Laura blieb die Luft weg. »Erik Krüger? Sind Sie sicher? Wir fahnden nach dem Mann, weil er die Handtasche der entführten Frau bei sich in der Wohnung hatte. Das gibt es doch nicht.« Als Dr. Gebauer ihre Nachfrage bejahte, sprang Laura auf. »Ich muss sofort telefonieren. Können Sie einen kurzen Moment warten?«
Laura wandte sich ab und informierte Joachim Beckstein. Die Zeitung musste unbedingt ihre Quelle preisgeben, und falls es sich wirklich um Erik Krüger handelte, dann musste der Reporter auch dessen Aufenthaltsort verraten. Notfalls würden sie mit einem Richter sprechen.
»Woher wissen Sie, dass Erik Krüger mit der Presse gesprochen hat?«, fragte Laura, nachdem sie sich wieder zu Dr. Gebauer an den Tisch gesetzt hatte.

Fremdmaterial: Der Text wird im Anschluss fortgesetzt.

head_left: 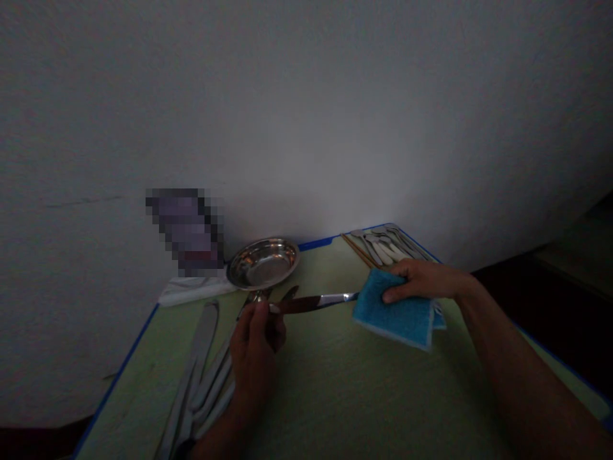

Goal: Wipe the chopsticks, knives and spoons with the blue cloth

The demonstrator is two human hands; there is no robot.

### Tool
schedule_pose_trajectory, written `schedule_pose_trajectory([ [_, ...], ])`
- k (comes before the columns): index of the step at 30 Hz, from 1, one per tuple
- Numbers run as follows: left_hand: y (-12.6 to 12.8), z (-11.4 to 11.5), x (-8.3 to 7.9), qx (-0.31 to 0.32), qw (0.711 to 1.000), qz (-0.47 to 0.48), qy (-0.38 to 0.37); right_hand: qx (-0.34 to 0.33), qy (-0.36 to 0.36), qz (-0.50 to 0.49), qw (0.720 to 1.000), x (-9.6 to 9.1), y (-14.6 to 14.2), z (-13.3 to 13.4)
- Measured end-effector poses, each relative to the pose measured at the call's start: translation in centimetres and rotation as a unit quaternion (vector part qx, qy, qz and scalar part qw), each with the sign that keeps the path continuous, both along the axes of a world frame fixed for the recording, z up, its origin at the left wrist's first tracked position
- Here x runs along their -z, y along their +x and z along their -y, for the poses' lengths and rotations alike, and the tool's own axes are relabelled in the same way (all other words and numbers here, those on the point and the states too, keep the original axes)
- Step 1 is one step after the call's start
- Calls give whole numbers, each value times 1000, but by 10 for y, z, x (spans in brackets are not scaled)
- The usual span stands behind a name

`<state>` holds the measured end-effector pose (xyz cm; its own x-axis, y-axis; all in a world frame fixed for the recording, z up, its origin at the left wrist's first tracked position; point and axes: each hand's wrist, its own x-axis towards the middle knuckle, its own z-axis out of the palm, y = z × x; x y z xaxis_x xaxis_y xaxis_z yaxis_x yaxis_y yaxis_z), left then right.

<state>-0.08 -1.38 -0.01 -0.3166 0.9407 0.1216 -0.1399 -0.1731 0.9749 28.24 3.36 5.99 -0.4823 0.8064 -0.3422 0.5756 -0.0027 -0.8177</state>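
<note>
My left hand (256, 348) is closed round the handle of a table knife (313, 301), which it holds level above the green table (335, 390), blade pointing right. My right hand (424, 281) grips a folded blue cloth (397, 314), with the knife's tip touching or tucked into the cloth's left edge. Both forearms reach in from the bottom of the head view.
A steel bowl (263, 262) stands at the table's back by the wall. Several knives (201, 377) lie at the left under my left arm. More cutlery (385, 244) lies at the back right corner. A white cloth (191, 289) sits left of the bowl.
</note>
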Motion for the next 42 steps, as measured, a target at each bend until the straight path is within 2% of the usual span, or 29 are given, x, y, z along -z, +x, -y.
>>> schedule_pose_trajectory([
  [3,-4,-2,2,12,994,-105,22,7,0,2,1000,-1,4,2],
  [7,-9,0,7,31,957,-283,46,-15,32,33,999,-3,-3,4],
  [10,-10,2,10,37,941,-332,58,-38,54,47,997,-6,-10,5],
  [15,-10,1,8,35,941,-333,54,-54,100,61,992,-10,-22,8],
  [19,-10,-2,9,36,958,-282,33,-54,102,57,992,-10,-27,9],
  [22,-9,-3,10,39,970,-241,25,-55,92,50,993,-10,-27,9],
  [28,-8,-1,6,40,964,-263,26,-50,69,53,995,-9,-27,8],
  [33,-7,-2,6,38,971,-235,14,-34,58,41,997,-8,-27,8],
  [42,-8,-3,9,44,979,-198,15,-46,51,36,997,-7,-27,7],
])
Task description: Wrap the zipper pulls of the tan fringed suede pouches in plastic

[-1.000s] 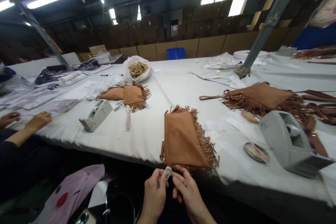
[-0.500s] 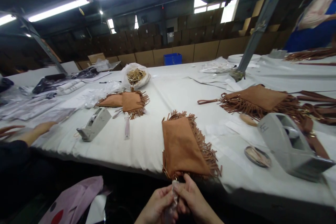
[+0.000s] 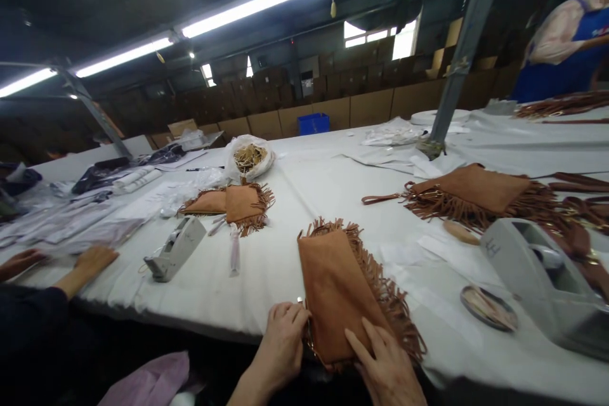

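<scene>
Brown and soft, the bag point(image 3: 335, 295) with its fringe lies on the white bench point(image 3: 266, 266). It is at the near edge, right in front of the person.

The left hand point(image 3: 283, 336) is at the bag's left side, close to the near corner. Its fingers point(image 3: 291, 314) are bent and touch the edge by a small shiny bit. I cannot tell if they pinch it. The right hand point(image 3: 387, 368) lies flat on the near end of the bag, fingers spread wide, holding nothing.

To do this well, I think the flat hand should press down softly so the bag does not slide off the bench. The bent fingers should go slowly and keep out of the fringe.

A grey tape holder point(image 3: 176, 247) sits off to the left, near another person's hand point(image 3: 92, 260).
</scene>
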Demonstrator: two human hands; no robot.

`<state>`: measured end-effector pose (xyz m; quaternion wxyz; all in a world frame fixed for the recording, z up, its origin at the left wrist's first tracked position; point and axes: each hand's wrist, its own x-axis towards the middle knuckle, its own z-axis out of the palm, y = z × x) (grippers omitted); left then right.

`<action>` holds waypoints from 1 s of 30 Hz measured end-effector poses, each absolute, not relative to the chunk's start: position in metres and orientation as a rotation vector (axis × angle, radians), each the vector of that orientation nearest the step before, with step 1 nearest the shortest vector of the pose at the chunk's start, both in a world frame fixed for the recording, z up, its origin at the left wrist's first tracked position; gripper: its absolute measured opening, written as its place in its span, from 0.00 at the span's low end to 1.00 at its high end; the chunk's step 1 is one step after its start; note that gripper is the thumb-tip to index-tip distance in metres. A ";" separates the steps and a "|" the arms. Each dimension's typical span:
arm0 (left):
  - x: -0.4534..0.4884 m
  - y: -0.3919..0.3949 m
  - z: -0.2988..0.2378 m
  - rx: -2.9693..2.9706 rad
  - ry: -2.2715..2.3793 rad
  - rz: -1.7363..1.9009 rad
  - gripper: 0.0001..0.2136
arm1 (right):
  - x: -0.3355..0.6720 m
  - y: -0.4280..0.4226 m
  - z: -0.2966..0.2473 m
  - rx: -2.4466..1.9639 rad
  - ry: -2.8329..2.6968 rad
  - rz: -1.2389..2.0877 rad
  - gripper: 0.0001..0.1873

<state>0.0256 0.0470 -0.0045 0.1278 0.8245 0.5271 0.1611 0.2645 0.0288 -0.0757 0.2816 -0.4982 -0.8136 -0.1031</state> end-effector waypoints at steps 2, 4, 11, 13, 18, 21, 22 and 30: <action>0.020 0.048 -0.002 2.455 1.573 0.384 0.21 | 0.263 0.037 -0.088 -1.329 -2.206 -0.323 0.29; 0.014 0.049 -0.001 2.528 1.583 0.301 0.17 | 0.261 0.047 -0.093 -1.319 -2.229 -0.303 0.31; 0.023 0.045 0.005 2.556 1.457 0.203 0.12 | 0.262 0.101 -0.062 -1.253 -2.352 -0.032 0.27; 0.029 0.036 0.004 2.367 1.551 0.278 0.12 | 0.263 0.116 -0.052 -1.214 -2.366 0.031 0.24; 0.026 0.009 -0.010 1.855 1.614 0.687 0.15 | 0.261 0.125 -0.041 -1.220 -2.280 0.232 0.25; 0.018 -0.001 -0.014 1.689 1.645 0.888 0.16 | 0.254 0.107 -0.025 -1.177 -2.183 0.399 0.28; 0.016 -0.003 -0.012 1.660 1.650 0.941 0.15 | 0.250 0.098 -0.017 -1.131 -2.154 0.460 0.27; 0.041 0.012 0.027 1.750 1.527 0.941 0.09 | 0.205 0.054 -0.001 -0.910 -2.093 0.870 0.10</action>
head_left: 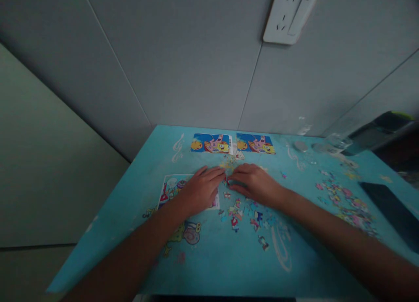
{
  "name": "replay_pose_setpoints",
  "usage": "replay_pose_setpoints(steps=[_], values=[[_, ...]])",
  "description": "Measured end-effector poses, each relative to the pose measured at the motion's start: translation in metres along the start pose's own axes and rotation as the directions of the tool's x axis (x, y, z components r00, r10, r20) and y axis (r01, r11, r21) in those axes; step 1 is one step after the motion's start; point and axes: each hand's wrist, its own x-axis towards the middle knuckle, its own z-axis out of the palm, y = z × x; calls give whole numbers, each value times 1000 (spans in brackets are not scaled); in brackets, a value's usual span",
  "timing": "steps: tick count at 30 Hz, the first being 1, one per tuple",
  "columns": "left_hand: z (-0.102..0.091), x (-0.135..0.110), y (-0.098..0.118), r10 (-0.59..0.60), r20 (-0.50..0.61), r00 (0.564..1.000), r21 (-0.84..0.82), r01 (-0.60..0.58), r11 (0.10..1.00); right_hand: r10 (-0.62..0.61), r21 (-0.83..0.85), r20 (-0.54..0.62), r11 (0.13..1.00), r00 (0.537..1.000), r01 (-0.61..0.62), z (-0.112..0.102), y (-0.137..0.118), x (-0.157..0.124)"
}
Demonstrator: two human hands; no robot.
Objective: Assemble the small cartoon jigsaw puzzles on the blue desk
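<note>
Both of my hands meet over the middle of the blue table. My right hand is curled, with thumb and fingers pinched at a small reddish puzzle piece. My left hand comes in from the other side with its fingers together and its fingertips at the same piece. Beneath the left hand lies a cartoon picture sheet, partly covered by the hand and wrist. Loose puzzle pieces are scattered just below the hands, and a single piece lies between them.
Two cartoon picture cards lie at the back edge by the wall. To the right spreads a pile of puzzle pieces, beside a dark flat slab. A clear container and a dark bottle are at the back right.
</note>
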Motion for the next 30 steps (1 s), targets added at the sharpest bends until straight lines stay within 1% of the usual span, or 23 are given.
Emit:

»Karsten Böhmer hat es mir erzählt. Er kam mit dieser Zeitung an und hat mir den Artikel gezeigt.« Dr. Gebauer seufzte. »Wissen Sie, Böhmer ist ein netter Kerl, aber vermutlich ein bisschen zu naiv. Er lässt sich auf die falschen Leute ein. Krüger hat ihn angerufen und um Geld gebeten. Bei dieser Gelegenheit hat er ihm von seinem Gespräch mit der Presse berichtet. Das war wohl schon gestern. Böhmer hat ihm nicht geglaubt, bis er heute Morgen das Foto in der Zeitung sah …« Dr. Gebauer zuckte müde mit den Schultern. »Was soll ich sagen? Hier ist die Hölle los und dieser Zeitungsartikel macht alles nur noch schlimmer.«
»Wenn es Ihnen hilft, könnte ich die Innensenatorin bitten, ein gutes Wort für Sie einzulegen. Sie ist auf mich im Augenblick nicht gut zu sprechen, aber ich könnte mir vorstellen, dass sie nicht will, dass Ihnen wegen dieser Vorfälle Nachteile entstehen. Sie ist zwar ziemlich ruppig, aber immer fair.«
Dr. Gebauer winkte ab. »Nein, danke. Ich kann schon auf mich selbst aufpassen.« Sie grinste. »Glücklicherweise hat dieses Krankenhaus nicht genügend Personal. Auch wenn mein Chefarzt es wollte, würde er mich nicht vor die Tür setzen. Er ist manchmal etwas aufbrausend, doch im Grunde verstehen wir uns recht gut. Bis morgen hat er sich wieder beruhigt.«
Laura lächelte erleichtert. Sie mochte die Oberärztin, die so entschlossen für die Gesundheit ihrer Patienten kämpfte.
»Ich bräuchte noch einmal Ihre Hilfe.« Laura holte ein Foto des ersten Mordopfers aus der Tasche. »Kennen Sie diese Frau? Sie wurde schon vor drei Wochen auf dem Müllplatz eines Supermarktes gefunden. Wir gehen davon aus, dass sie vom selben Täter ermordet wurde wie Lena Reimann.«
Dr. Gebauers Augen weiteten sich überrascht. »Ach du Schande. Ich dachte schon, der Tag könnte nicht mehr schlimmer werden.« Sie nahm das Foto in die Hand und zog die Stirn kraus. Nach einer Weile schüttelte sie den Kopf.
»Tut mir leid, ich kann mich beim besten Willen nicht an sie erinnern. Lassen Sie mir das Foto doch hier, damit ich es im Kollegenkreis herumzeigen kann. Vielleicht erkennt sie jemand.«
»Das wäre sehr nett. Melden Sie sich jederzeit, wenn Sie Neuigkeiten haben.« Laura erhob sich und drückte Dr. Gebauer zum Abschied die Hand.
Dann machte sie sich auf den Weg zu Eva Hengstenbergs Wohnung.